We offer a comprehensive ctDNA analysis service using next generation sequencing of targeted panels. Using UMI-based error correction and deep sequencing key cancer associated mutations can be detected in plasma, including single nucleotide variants, small insertions/deletions and some copy number changes.
All sequencing is performed in a GCLP compliant laboratory, supporting clinical trials evaluating solid tumours such as melanoma, lung, colorectal, breast, prostate and other metastatic cancers, that all shed ctDNA into the bloodstream. The service is particularly valuable for tracking treatment response, identifying resistance mutations and monitoring relapse when a tumour is known or suspected.

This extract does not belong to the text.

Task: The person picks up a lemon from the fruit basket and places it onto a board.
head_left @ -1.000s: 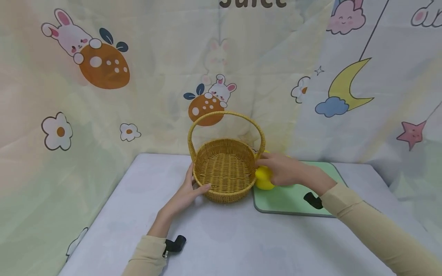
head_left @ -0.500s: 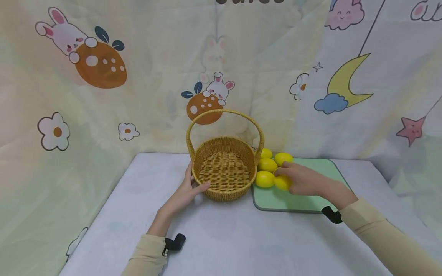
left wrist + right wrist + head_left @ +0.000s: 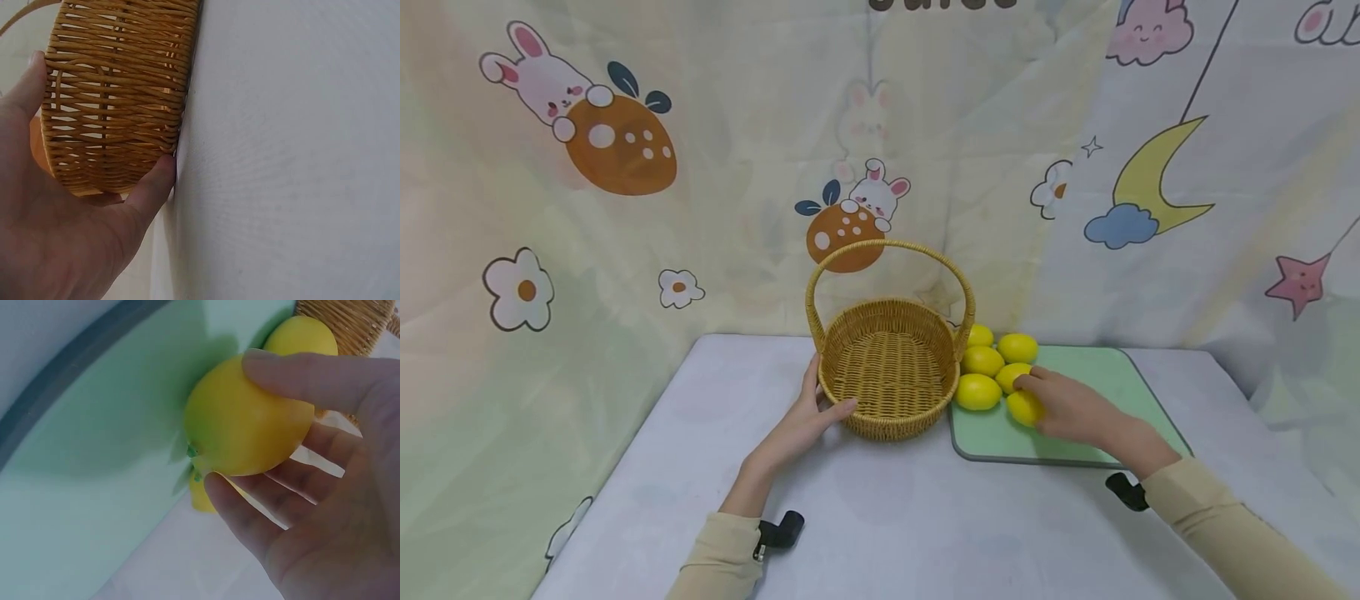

Epistem’s pre-clinical portfolio includes several human cancer models (including breast cancer) enabling robust evaluation of cancer therapies as single agents or in combination with chemo- and/or local radiotherapy. To support advanced analysis of treatment response and immune mechanisms in vitro and ex vivo, we utilise a Cytation 5 live-cell imaging system and a 15-colour Novocyte flow cytometer.